The task - Going down the listing below, print exactly each line from the one with "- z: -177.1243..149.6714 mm" up to and including the one with "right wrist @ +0", and skip the rest.

Data extract -

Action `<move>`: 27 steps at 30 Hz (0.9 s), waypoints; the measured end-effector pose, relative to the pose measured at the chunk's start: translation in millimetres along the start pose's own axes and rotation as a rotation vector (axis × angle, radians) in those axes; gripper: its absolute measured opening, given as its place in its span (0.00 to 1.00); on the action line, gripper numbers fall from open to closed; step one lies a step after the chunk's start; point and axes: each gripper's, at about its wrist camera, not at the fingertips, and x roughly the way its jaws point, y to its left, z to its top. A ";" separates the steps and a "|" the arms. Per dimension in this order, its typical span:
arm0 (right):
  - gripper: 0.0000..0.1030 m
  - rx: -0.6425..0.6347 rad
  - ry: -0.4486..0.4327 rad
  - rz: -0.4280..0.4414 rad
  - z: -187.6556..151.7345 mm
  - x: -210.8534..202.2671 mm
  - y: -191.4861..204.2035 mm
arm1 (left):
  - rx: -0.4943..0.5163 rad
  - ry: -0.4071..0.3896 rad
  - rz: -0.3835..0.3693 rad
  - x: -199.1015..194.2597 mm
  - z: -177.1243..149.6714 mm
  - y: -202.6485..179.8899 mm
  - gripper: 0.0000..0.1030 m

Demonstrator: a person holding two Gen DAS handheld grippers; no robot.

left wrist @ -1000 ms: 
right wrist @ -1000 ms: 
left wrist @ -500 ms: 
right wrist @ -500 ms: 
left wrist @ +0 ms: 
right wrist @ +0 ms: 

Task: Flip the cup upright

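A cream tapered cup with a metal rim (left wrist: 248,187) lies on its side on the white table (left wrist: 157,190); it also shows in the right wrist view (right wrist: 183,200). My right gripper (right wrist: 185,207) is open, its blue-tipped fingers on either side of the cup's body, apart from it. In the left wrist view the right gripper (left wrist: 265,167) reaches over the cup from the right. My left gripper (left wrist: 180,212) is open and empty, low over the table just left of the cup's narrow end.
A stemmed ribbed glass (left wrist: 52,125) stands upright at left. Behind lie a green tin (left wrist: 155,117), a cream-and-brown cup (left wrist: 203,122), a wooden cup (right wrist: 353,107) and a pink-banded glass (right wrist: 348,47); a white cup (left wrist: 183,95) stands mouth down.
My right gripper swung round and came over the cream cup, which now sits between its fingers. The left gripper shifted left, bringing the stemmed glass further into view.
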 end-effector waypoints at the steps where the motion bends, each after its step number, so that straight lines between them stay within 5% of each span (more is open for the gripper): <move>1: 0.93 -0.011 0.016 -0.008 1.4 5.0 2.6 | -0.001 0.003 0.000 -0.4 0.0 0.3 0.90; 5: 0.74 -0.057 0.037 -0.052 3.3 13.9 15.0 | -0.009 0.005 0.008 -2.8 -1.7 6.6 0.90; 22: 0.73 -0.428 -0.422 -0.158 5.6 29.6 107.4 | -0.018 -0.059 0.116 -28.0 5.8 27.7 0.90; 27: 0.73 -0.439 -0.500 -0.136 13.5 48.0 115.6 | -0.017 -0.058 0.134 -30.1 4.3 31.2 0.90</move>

Response to the exercise -
  - z: -177.1243..149.6714 mm
  - y: -202.6485..179.8899 mm
  - gripper: 0.0000..0.1030 m

Demonstrator: a person holding two Gen DAS handheld grippers; no robot.

left wrist @ -1000 ms: 
right wrist @ -1000 ms: 
left wrist @ -500 ms: 
right wrist @ -500 ms: 
left wrist @ +0 ms: 
right wrist @ +0 ms: 

The full answer has been given.